### To do
The answer must be every line of the records below that holds the word "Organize".

(Data supplied begins)

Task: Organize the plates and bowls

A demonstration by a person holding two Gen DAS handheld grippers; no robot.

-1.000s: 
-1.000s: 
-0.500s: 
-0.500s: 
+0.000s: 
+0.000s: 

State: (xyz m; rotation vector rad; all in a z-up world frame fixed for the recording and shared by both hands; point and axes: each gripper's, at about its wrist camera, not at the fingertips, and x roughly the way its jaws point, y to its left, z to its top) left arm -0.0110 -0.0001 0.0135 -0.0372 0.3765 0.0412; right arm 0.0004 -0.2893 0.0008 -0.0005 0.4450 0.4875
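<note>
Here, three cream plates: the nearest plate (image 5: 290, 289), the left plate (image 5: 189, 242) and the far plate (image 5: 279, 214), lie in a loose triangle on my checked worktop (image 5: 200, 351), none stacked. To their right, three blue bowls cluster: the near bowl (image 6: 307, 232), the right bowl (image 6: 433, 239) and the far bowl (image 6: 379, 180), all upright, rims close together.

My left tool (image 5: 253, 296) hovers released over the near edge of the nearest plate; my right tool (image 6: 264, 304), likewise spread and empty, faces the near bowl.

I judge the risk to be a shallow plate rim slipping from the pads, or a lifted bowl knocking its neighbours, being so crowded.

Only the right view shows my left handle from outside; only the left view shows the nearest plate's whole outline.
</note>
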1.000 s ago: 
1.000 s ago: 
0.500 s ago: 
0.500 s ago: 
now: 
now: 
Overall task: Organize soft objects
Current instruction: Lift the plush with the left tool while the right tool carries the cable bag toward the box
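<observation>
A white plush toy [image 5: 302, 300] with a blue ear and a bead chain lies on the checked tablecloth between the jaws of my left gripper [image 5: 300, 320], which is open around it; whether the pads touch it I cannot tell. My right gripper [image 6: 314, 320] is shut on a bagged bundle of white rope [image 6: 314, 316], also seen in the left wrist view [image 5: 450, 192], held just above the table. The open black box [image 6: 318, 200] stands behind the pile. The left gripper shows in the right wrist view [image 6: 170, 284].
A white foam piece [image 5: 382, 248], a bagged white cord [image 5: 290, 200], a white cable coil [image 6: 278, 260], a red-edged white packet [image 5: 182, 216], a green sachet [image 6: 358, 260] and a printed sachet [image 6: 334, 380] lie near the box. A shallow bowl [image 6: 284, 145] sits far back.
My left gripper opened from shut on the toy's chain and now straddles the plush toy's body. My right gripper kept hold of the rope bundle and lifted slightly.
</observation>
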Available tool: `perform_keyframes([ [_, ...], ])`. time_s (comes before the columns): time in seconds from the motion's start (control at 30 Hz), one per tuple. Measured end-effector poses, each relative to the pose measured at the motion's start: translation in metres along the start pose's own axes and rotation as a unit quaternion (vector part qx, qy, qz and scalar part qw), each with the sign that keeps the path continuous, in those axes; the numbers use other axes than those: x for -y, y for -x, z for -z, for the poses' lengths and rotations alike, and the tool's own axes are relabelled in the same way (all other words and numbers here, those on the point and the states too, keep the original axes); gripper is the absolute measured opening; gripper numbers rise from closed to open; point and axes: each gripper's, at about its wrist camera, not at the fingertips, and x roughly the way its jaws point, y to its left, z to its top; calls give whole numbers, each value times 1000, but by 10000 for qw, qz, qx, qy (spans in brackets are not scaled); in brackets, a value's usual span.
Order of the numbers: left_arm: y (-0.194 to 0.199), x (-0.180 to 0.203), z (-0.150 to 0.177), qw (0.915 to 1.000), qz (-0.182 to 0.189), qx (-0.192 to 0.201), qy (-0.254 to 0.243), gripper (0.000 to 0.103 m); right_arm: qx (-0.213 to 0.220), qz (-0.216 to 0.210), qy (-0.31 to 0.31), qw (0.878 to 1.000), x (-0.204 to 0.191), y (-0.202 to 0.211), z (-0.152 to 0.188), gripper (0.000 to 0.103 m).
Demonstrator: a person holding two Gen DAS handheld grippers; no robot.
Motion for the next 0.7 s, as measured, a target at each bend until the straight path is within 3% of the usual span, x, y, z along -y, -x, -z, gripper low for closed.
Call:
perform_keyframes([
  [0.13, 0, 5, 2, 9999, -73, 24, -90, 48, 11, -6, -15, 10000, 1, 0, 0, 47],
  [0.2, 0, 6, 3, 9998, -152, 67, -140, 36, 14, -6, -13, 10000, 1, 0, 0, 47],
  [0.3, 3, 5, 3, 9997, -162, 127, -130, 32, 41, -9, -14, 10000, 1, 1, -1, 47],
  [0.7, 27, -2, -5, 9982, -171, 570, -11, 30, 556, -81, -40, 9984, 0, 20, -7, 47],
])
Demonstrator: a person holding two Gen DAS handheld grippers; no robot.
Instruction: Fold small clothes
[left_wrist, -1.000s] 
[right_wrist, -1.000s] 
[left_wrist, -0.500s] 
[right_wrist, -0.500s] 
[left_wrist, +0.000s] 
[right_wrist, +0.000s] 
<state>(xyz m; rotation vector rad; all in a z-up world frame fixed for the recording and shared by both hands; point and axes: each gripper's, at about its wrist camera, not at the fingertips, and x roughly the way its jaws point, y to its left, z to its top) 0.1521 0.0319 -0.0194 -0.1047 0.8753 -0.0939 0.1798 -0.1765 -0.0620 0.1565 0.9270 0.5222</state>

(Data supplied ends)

### Worked solution
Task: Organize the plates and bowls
Overall task: Organize soft objects

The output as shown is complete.